O aumento da mistura deve representar oportunidades para a soja. A elevação da mistura de biodiesel ao diesel deve exigir uma elevação de 296% no volume de óleo de soja, nas contas da Associação Brasileira das Indústrias de Óleos Vegetais (Abiove). O cálculo leva em conta as 4,8 milhões de toneladas de óleo usadas em 2023, quando a mistura autorizada pelo governo era de 12%.

A expansão projetada deve contribuir para um aumento expressivo da quantidade de esmagadoras de soja e de usinas de etanol. Hoje, a capacidade de processamento de oleaginosas no país é de 72,3 milhões de toneladas, montante que representa um avanço de 4,5% em relação aos números do ano passado, quando haviam sido esmagadas 69,2 milhões de toneladas de soja.
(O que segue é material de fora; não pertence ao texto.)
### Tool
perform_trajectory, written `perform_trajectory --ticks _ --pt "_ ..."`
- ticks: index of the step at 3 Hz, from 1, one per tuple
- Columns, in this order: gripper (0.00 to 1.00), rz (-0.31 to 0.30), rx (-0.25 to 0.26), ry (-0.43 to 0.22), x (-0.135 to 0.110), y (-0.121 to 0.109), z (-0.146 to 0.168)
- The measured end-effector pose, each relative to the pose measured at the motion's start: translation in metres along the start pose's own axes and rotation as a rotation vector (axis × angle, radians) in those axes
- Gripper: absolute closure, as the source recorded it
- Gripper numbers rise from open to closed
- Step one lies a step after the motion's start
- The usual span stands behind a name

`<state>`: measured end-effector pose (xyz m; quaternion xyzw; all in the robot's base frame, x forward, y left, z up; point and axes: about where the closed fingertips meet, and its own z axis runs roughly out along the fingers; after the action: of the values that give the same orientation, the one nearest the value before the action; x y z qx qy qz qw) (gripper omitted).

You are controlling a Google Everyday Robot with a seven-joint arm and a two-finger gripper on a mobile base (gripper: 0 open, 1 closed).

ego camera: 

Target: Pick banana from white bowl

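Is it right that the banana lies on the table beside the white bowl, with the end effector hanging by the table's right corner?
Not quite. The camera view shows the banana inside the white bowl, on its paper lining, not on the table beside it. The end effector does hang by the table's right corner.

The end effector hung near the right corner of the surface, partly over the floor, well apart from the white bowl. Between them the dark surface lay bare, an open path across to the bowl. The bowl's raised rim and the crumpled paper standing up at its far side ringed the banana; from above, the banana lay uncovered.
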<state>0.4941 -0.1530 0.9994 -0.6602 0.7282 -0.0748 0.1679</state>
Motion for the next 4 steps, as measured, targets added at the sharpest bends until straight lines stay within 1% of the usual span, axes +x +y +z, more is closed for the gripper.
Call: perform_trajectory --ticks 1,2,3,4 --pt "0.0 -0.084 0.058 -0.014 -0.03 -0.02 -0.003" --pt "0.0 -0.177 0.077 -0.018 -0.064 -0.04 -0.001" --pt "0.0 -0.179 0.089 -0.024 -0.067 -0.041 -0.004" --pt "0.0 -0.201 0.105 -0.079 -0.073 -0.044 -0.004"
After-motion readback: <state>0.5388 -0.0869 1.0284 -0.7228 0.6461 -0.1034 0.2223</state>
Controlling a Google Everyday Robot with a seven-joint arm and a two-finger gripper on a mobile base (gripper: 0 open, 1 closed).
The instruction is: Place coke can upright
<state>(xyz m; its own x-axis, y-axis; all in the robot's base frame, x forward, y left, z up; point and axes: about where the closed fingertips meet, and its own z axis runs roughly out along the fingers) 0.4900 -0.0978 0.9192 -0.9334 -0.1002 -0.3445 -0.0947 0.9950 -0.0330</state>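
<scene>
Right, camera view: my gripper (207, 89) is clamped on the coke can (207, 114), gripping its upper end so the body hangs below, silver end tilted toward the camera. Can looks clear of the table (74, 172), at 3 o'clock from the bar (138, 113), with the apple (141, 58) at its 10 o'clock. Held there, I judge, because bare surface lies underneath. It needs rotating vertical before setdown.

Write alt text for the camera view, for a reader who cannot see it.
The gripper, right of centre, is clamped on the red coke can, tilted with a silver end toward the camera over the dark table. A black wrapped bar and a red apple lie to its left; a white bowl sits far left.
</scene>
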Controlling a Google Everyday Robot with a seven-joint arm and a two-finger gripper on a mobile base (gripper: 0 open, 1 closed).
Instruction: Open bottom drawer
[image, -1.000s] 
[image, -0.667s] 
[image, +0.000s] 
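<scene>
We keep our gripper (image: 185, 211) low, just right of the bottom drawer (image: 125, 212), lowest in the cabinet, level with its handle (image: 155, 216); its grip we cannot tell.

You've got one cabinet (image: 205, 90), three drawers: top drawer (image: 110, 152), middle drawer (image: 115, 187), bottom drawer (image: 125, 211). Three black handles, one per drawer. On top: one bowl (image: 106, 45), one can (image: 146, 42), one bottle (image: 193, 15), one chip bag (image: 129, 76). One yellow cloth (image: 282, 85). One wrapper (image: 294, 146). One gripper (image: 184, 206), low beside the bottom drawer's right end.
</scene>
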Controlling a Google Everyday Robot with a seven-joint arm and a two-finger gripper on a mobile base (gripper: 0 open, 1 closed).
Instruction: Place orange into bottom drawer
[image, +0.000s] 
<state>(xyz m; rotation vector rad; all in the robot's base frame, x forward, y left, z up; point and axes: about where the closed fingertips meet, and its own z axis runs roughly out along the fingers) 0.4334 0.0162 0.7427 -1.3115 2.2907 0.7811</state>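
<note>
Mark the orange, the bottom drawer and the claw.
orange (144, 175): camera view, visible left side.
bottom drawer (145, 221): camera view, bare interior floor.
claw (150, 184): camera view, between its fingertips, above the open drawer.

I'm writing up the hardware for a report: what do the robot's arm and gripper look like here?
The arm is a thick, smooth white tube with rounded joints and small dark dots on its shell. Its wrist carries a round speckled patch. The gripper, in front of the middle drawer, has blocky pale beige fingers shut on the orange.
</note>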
O Brasil hoje possui 132 unidades industriais de esmagamento de soja. Dessas, 113 estão ativas, com capacidade de processamento de 204.793 toneladas por dia, de acordo com a Abiove.
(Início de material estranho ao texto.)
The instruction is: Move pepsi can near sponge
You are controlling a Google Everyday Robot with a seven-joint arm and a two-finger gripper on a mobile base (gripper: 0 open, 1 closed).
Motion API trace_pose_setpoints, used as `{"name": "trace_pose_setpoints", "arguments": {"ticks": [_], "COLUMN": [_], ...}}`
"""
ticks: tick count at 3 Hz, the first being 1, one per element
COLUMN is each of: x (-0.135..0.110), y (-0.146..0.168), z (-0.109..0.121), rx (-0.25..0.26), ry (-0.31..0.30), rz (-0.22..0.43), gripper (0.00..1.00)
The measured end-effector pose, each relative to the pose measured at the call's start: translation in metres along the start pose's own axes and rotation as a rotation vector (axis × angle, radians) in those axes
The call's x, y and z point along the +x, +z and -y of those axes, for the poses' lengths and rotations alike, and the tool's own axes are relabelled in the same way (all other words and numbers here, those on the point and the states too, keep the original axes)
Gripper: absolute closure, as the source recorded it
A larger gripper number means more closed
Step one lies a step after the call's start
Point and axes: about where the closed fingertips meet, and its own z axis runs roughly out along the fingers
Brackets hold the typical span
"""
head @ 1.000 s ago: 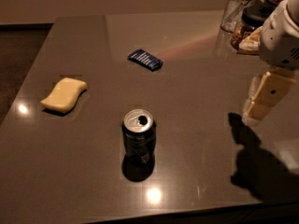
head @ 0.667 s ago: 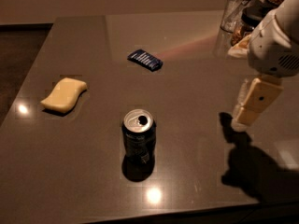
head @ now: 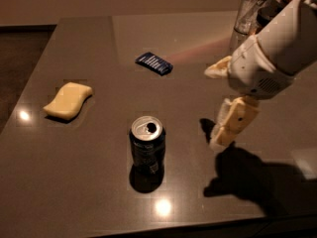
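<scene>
The pepsi can (head: 147, 151) stands upright on the dark table (head: 74, 182), near the front middle, its silver top with the pull-tab opening facing up. The sponge (head: 68, 100), a pale yellow wavy slab, lies flat to the can's left and a little farther back, well apart from it. My gripper (head: 212, 108) hangs on the white arm to the right of the can, above the table, with its two cream fingers (head: 232, 124) spread apart and nothing between them. It is about a can's height away from the can and does not touch it.
A flat blue packet (head: 154, 63) lies behind the can toward the table's middle. A clear glass (head: 250, 15) stands at the back right, behind the arm. The table's front edge runs just below the can.
My arm and gripper have moved left and forward toward the can, and their shadow has moved with them. The can, sponge and packet have not moved.
</scene>
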Motion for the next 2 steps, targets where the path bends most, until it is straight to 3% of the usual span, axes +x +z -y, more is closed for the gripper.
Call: {"name": "trace_pose_setpoints", "arguments": {"ticks": [1, 2], "x": [-0.020, -0.050], "y": [0.024, 0.046], "z": [-0.009, -0.028], "rx": [-0.069, -0.137], "ry": [-0.007, -0.072], "rz": [0.138, 0.285], "gripper": [0.00, 0.00]}}
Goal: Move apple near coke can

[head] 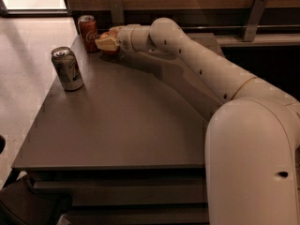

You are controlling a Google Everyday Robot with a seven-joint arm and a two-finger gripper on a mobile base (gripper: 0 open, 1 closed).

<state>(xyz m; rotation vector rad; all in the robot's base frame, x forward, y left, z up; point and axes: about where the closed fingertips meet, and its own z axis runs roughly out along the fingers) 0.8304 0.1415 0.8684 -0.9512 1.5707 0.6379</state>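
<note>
The red coke can (88,33) stands upright at the far left corner of the grey table (122,125). My gripper (108,43) reaches across the table's far edge and sits right beside the can's right side. It is shut on the apple (105,33), whose red skin shows only above and below the pale fingers (108,44). The apple is low, at or just above the tabletop, about a finger's width from the can.
A silver-grey can (68,69) with dark markings stands upright near the table's left edge, in front of the coke can. A wooden wall with metal brackets (253,18) runs behind the table. My arm (201,69) spans the right half of the table.
</note>
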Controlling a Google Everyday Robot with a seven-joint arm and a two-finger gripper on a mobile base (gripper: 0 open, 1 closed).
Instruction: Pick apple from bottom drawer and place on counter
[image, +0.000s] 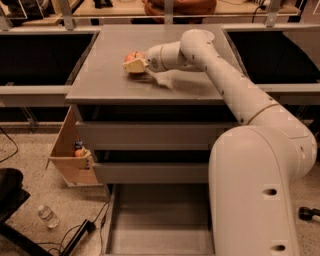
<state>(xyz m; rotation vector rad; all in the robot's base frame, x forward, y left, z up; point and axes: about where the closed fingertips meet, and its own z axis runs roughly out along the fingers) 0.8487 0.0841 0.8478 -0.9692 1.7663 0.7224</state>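
Note:
The apple (132, 56), red with yellow patches, is at the middle of the grey counter (110, 85), just above or on its surface. My gripper (135, 65) reaches in from the right and is shut on the apple, its pale fingers (136, 66) close around the apple's front. The bottom drawer (160, 220) is pulled open at the foot of the cabinet, and its flat grey floor shows nothing in it.
Two shut grey drawer fronts (150, 135) sit above the open drawer. A cardboard box (67, 155) with a tiny orange item (79, 152) hangs at the cabinet's left. A water bottle (48, 216) and cables lie on the floor. My arm's white body (250, 190) fills the right.

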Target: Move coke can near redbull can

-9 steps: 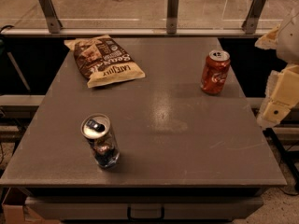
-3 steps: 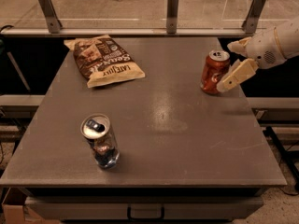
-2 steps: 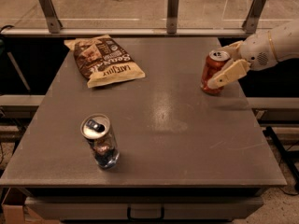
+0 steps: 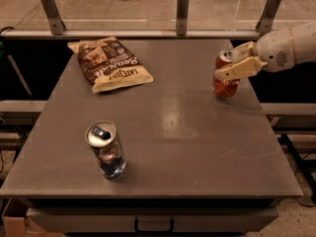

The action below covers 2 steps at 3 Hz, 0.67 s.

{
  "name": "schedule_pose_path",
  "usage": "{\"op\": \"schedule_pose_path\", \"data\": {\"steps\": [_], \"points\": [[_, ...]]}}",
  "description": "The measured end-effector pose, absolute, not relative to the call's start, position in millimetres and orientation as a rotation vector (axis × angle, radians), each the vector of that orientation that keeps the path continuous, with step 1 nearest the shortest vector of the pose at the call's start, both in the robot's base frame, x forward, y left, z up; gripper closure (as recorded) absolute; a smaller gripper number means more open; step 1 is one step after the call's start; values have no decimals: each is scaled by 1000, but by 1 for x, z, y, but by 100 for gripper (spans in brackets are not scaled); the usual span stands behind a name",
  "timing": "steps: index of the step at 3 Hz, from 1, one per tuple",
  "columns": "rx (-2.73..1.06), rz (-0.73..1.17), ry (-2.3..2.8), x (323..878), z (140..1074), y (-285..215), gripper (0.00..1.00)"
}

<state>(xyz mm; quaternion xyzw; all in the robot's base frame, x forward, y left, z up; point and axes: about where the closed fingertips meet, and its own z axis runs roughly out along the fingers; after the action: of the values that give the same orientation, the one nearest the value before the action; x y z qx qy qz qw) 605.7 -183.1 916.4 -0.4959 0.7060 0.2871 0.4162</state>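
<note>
Camera view: the gripper (image 4: 228, 61) sits around the upright coke can (image 4: 226, 84), can't tell if it's clamped, and that can stands well behind and right of the redbull can (image 4: 106, 154) on the worktop (image 4: 197, 147), so I'd guess 1 diagonal carry toward it.

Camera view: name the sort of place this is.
Likely a robot test space, not a home: a grey table with metal rail posts behind, a chip bag, redbull can and coke can set out, the tool at the coke can.
</note>
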Motion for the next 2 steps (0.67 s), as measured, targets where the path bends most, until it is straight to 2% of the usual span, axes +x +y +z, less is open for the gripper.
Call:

A lei sancionada hoje pelo governo também deve incentivar a adoção do combustível sustentável de aviação (SAF, na sigla em inglês). Os operadores aéreos terão de reduzir as emissões de gases do efeito estufa geradas nos voos domésticos utilizando SAF. A redução começa em 1% em 2027 e, ao longo de uma década, vai subindo gradativamente até alcançar 10% em 2037.

O SAF ainda não é produzido comercialmente no Brasil, mas grandes empresas como Acelen, Petrobras e BBF já têm projetos para fabricar o combustível em diferentes regiões do país, a partir de matérias-primas como palma, soja, milho, macaúba e sebo bovino.

Já em 2030, a América do Sul deve alcançar uma produção de 1,1 milhão de metros cúbicos de SAF por ano, de acordo com a Empresa de Pesquisa Energética (EPE), do governo federal. “O uso do SAF em larga escala e a renovação dos aviões são as iniciativas mais efetivas para descarbonização em curto e médio prazo”, disse Francisco Gomes Neto, CEO da Embraer, em discurso durante o evento.